Instructions for the task
In the data below, find the line containing "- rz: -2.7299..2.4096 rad" and the line containing "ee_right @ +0", then reproduce them and every line between, exactly. Omit pictures.

===== Data segment =====

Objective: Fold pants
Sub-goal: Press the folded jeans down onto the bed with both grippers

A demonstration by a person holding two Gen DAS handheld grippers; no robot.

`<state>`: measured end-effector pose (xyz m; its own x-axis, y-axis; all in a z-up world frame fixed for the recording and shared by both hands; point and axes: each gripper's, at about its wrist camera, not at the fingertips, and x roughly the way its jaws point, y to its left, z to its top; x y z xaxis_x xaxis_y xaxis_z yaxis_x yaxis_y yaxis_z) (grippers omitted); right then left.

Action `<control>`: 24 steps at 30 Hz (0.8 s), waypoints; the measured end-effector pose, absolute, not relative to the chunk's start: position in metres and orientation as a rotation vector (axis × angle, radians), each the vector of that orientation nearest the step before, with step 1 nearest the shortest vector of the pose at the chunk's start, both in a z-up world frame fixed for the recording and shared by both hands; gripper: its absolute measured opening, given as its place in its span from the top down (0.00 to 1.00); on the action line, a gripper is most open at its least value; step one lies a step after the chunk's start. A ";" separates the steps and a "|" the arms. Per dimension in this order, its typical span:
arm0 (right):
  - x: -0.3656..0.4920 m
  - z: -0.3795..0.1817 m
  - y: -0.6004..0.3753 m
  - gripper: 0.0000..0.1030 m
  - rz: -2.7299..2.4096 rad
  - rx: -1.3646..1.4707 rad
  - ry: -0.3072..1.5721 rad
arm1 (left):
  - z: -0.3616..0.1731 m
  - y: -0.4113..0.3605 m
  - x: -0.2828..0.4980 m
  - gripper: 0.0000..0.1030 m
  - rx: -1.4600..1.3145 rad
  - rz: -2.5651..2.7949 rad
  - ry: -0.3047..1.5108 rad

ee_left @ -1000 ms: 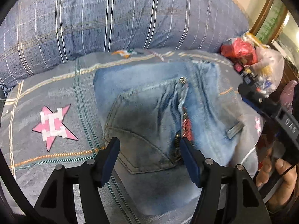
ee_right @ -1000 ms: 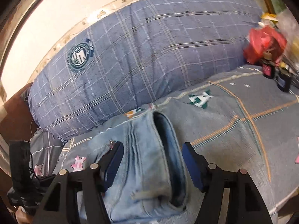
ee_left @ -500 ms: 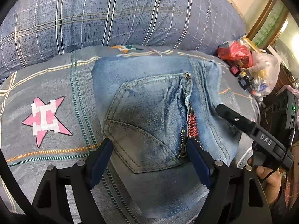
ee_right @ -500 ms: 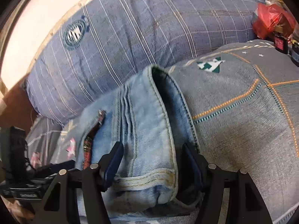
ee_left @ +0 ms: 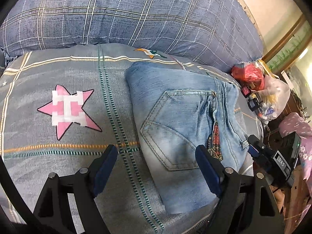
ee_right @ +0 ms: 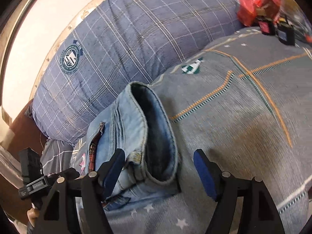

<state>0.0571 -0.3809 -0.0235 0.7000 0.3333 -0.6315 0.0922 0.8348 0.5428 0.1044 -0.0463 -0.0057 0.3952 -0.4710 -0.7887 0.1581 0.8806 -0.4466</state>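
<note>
Both tongs stood apart with nothing clamped. Left gripper (ee_left: pixel 156 170) had its jaws spread wide over the bedspread (ee_left: pixel 58 165), one blue pad on bare cover, the other at the near left part of the folded pants (ee_left: pixel 181 128). Right gripper (ee_right: pixel 159 173) was opening its jaws; the open waistband end of the pants (ee_right: pixel 148 128) lay between the pads, neither pad pressing on denim. Pants sat as a compact folded bundle on the bed, back pocket (ee_left: pixel 171 128) and zip up, just short of the plaid pillow (ee_left: pixel 126 13). Key relation, judged: bundle's long axis ran from near edge away toward the pillow; it lay ahead and right of the left gripper, and directly ahead and slightly left of the right gripper, so the right hand was the nearer and better centred on it. Red bag (ee_left: pixel 247 74) and clutter sat beyond, at the far right edge of the bed. Against the frame a second before: left jaws had straddled the pocket then and now stood wider, shifted off to the bundle's left side; right view had closed in and dropped, the waistband filling more of the gap. Fold looked essentially complete; any remaining move would probably be tidying or withdrawal.
</note>
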 end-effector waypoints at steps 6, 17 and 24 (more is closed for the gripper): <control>0.049 -0.025 -0.385 0.26 0.162 0.628 0.790 | -0.006 -0.049 0.105 0.20 -0.353 -0.425 1.116; 0.017 -0.040 -0.369 0.26 0.217 0.872 0.831 | -0.014 -0.068 0.114 0.20 -0.339 -0.430 1.146; 0.022 -0.077 -0.374 0.16 0.204 1.052 0.804 | -0.024 -0.076 0.119 0.20 -0.342 -0.432 1.168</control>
<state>0.0223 -0.3738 -0.0774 0.7048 0.5112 -0.4919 0.2149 0.5069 0.8348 0.1186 -0.0758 -0.0240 0.3269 -0.4946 -0.8053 0.1479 0.8684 -0.4733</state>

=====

Answer for the task
  - rz: -2.7299..2.4096 rad
  - rx: -1.3646..1.4707 rad
  - ry: -0.3072..1.5721 rad
arm1 (left):
  - z: -0.3616..0.1731 m
  - y: -0.4113..0.3605 m
  - x: -0.2828..0.4980 m
  - gripper: 0.0000..0.1030 m
  - rx: -1.4600..1.3145 rad
  - rz: -2.5651..2.7949 rad
  - ry: -0.3047..1.5108 rad

ee_left @ -1000 ms: 
ee_right @ -1000 ms: 
ee_left @ -500 ms: 
ee_right @ -500 ms: 
ee_left @ +0 ms: 
ee_right @ +0 ms: 

The answer to this exercise is complete.